DURBAN paramedic Yougen Pillay has said South Africa has so much to be thankful for.

Pillay, an experienced paramedic and rescuer, was among the team of Durban University of Technology lecturers who volunteered to offer emergency medical care and rescue in Haiti.

His group was the second disaster relief team to be deployed to the Carribbean Island by the KZN-based Gift of the Givers Foundation and Red Cross.

He returned to the province at the weekend after 10 days in the earthquake-ravaged country.

Pillay said their time was spent assisting doctors with wound management and amputations and assisting mostly children and the elderly.

"It was sad seeing children being left orphaned and in one case a toddler wouldn't allow us to tend to her dressings on her crushed foot saying her mother was coming to do it.

"We later established that her mother had died."

He said interpreters were on hand to assist with the French translations.

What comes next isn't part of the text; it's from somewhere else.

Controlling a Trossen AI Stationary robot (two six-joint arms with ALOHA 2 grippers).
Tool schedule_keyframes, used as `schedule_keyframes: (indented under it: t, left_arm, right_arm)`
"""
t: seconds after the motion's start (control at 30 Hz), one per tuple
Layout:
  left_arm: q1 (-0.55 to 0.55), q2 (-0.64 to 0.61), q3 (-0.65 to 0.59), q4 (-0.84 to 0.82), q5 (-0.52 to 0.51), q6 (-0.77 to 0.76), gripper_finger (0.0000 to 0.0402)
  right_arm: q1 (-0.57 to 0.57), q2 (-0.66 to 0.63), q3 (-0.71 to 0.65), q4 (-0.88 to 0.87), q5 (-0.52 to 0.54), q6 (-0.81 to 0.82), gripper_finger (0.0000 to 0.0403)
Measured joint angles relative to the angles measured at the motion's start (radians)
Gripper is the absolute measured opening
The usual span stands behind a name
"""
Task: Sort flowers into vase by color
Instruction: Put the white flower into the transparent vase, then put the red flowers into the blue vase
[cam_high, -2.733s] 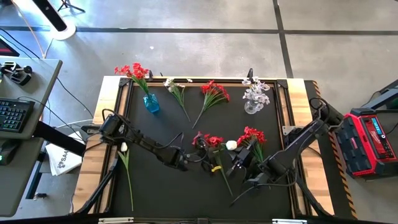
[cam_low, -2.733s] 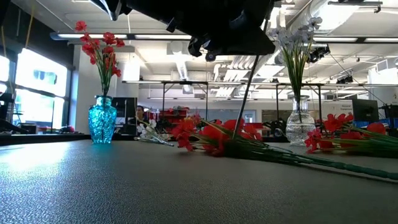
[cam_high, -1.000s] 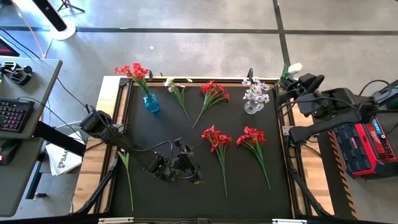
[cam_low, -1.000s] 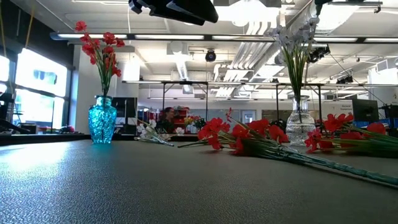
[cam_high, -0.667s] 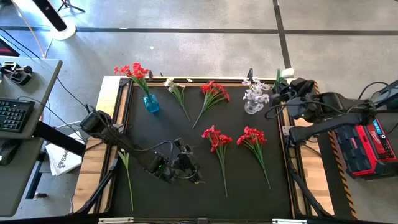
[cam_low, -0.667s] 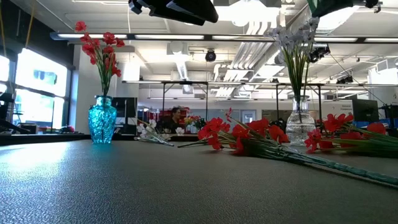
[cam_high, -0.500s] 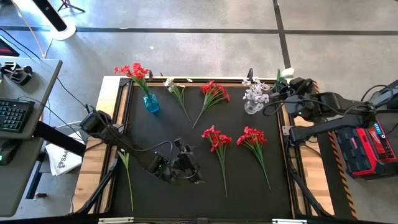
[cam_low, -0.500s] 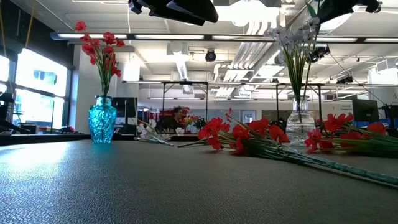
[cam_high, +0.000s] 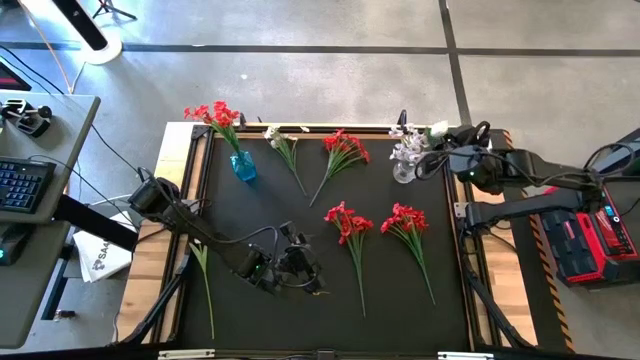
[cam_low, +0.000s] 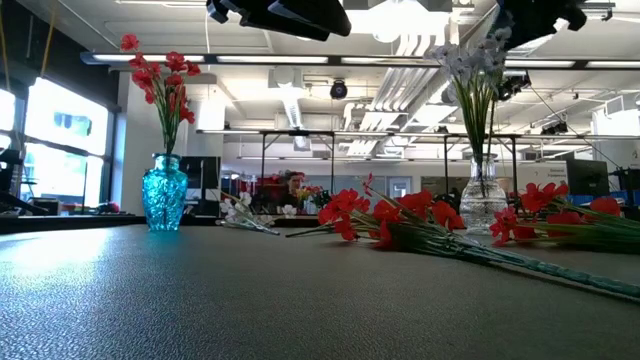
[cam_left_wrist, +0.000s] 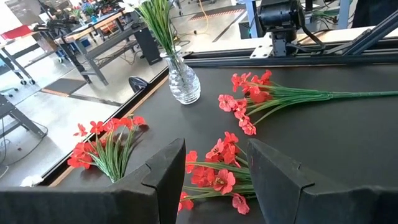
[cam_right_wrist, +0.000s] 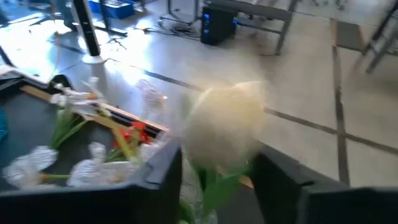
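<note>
My right gripper (cam_right_wrist: 214, 180) hangs open above the clear vase (cam_high: 403, 170) at the table's far right. A white flower (cam_right_wrist: 227, 134), blurred, stands between its fingers on a green stem. White sprigs (cam_high: 410, 145) stand in that vase. The blue vase (cam_high: 243, 165) at the far left holds red flowers (cam_high: 215, 113). Red sprigs lie flat on the mat: one (cam_high: 345, 150) at the back and two (cam_high: 345, 225) (cam_high: 408, 222) in the middle. A white sprig (cam_high: 285, 145) lies at the back. My left gripper (cam_left_wrist: 214, 186) hovers open over the near middle. My right gripper has the white flower's stem (cam_right_wrist: 208, 186) between its parted fingers, blossom upward, above the clear vase. Whether either finger touches the stem I cannot tell, since the flower is blurred.
One more stem (cam_high: 205, 280) lies along the mat's left edge. The mat sits in a raised wooden frame (cam_high: 478, 290). A red case (cam_high: 590, 235) stands off the table's right side. In the low view a person shows far behind the table.
My right gripper has carried the white flower from beyond the table's far right corner toward the left, ending over the clear vase. The flower's blossom has moved in with it, close to the white sprigs in the vase.
</note>
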Motion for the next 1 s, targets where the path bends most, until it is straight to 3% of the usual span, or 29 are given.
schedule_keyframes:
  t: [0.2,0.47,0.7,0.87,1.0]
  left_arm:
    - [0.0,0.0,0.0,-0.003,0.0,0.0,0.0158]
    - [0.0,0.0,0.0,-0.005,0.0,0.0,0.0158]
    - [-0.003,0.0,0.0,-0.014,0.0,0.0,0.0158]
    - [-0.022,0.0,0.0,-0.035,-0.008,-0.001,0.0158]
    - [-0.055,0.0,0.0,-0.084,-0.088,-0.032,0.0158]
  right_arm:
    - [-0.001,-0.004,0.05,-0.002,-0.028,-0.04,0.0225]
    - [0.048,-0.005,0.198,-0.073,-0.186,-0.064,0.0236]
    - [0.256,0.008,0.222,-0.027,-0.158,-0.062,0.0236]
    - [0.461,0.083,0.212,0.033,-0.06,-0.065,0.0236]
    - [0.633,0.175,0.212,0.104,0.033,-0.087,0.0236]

"We are sensitised to trauma in this country at accident and crime scenes but a natural disaster is something else," said Pillay.

"Even more sad, was knowing that the victims were already living in extreme poverty and the little they had was taken away in a matter of seconds."

He said the people are on the edge.

"Some of us saw the looting as people are desperate for food and water," he said.

He said in one incident a mob of 300 people stormed a helicopter that was about to land with food and water.

"The pilot could not land and this showed the desperation."

He said another urgent need is for foreign aid to continue with the medical care and the rebuilding of hospitals.